### Exercise objective
Set the whole listing down again, word for word, with no pictures.
(Provided data begins)
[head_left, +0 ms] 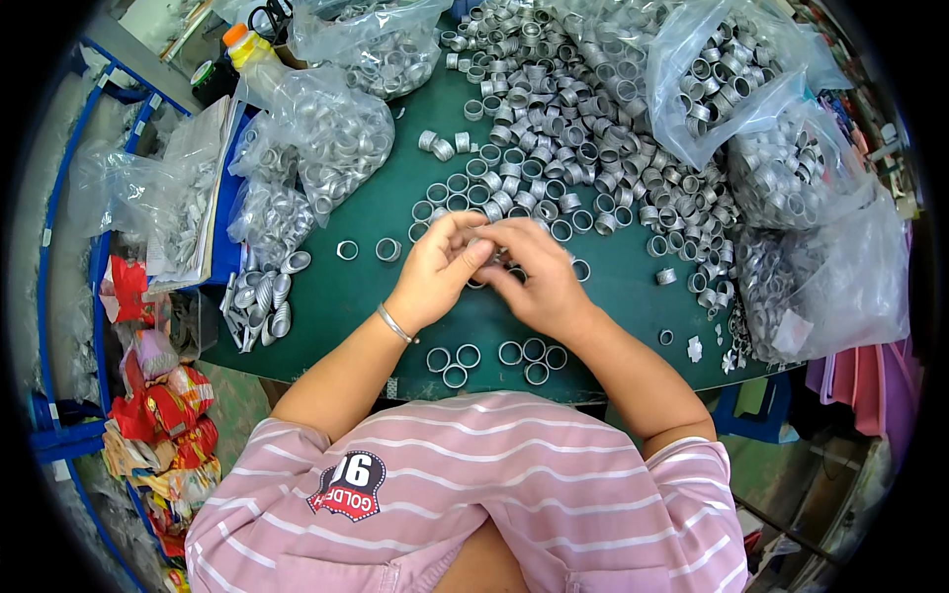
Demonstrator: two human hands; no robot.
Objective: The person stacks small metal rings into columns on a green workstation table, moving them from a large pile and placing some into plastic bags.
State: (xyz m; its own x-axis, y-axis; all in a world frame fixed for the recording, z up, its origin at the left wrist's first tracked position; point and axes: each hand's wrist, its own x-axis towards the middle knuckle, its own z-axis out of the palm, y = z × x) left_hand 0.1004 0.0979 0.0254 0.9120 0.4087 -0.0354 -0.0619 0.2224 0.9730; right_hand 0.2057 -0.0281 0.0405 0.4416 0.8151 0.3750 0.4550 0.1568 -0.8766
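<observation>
Head view: your left hand (pixel 435 269) and right hand (pixel 539 277) meet fingertip to fingertip, pinching a small metal ring (pixel 486 259) above the green table (pixel 336 296), below the ring pile (pixel 573 109).

Left hand (pixel 435 269) & right hand (pixel 539 277) meeting fingertip to fingertip, pinching small metal ring (pixel 486 255) btwn them. Loose ring pile (pixel 573 119) lying beyond fingers; six rings (pixel 489 361) sitting below wrists; clear bags (pixel 326 138) flanking, green table (pixel 346 296).

Beyond both hands lies a heap of metal rings (pixel 583 109), dull silver with a faint sheen, on a smooth, matt green tabletop (pixel 366 287). Glossy, crinkled clear plastic bags (pixel 326 128) flank them; the left wrist wears a shiny metal bangle (pixel 395 324).
</observation>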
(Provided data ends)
### Output of the task
[head_left, +0 ms] 
Demonstrator: two human hands; no robot.
Objective: The person stacks small metal rings into columns on a green workstation table, moving them from a large pile and placing some into plastic bags.
State: (xyz m; its own x-axis, y-axis; all in a world frame fixed for the recording, z up, its origin at the left wrist's first tracked position; point and axes: each hand's wrist, its own x-axis towards the middle knuckle, its own z-axis out of the palm, y = z × x) left_hand 0.1004 0.0979 0.0254 0.9120 0.4087 -0.0354 -0.0619 0.2224 0.9730; right_hand 0.2057 -0.0281 0.0405 0.4416 0.8151 0.3750 0.4550 0.1568 -0.8766
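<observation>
Head view: your left hand (pixel 435 269) and right hand (pixel 539 277) meet fingertip to fingertip, pinching a small metal ring (pixel 486 259) above the green table (pixel 336 296), below the ring pile (pixel 573 109).

Left hand (pixel 435 269) & right hand (pixel 539 277) meeting fingertip to fingertip, pinching small metal ring (pixel 486 255) btwn them. Loose ring pile (pixel 573 119) lying beyond fingers; six rings (pixel 489 361) sitting below wrists; clear bags (pixel 326 138) flanking, green table (pixel 346 296).

Beyond both hands lies a heap of metal rings (pixel 583 109), dull silver with a faint sheen, on a smooth, matt green tabletop (pixel 366 287). Glossy, crinkled clear plastic bags (pixel 326 128) flank them; the left wrist wears a shiny metal bangle (pixel 395 324).
</observation>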

This exercise calls for no further output.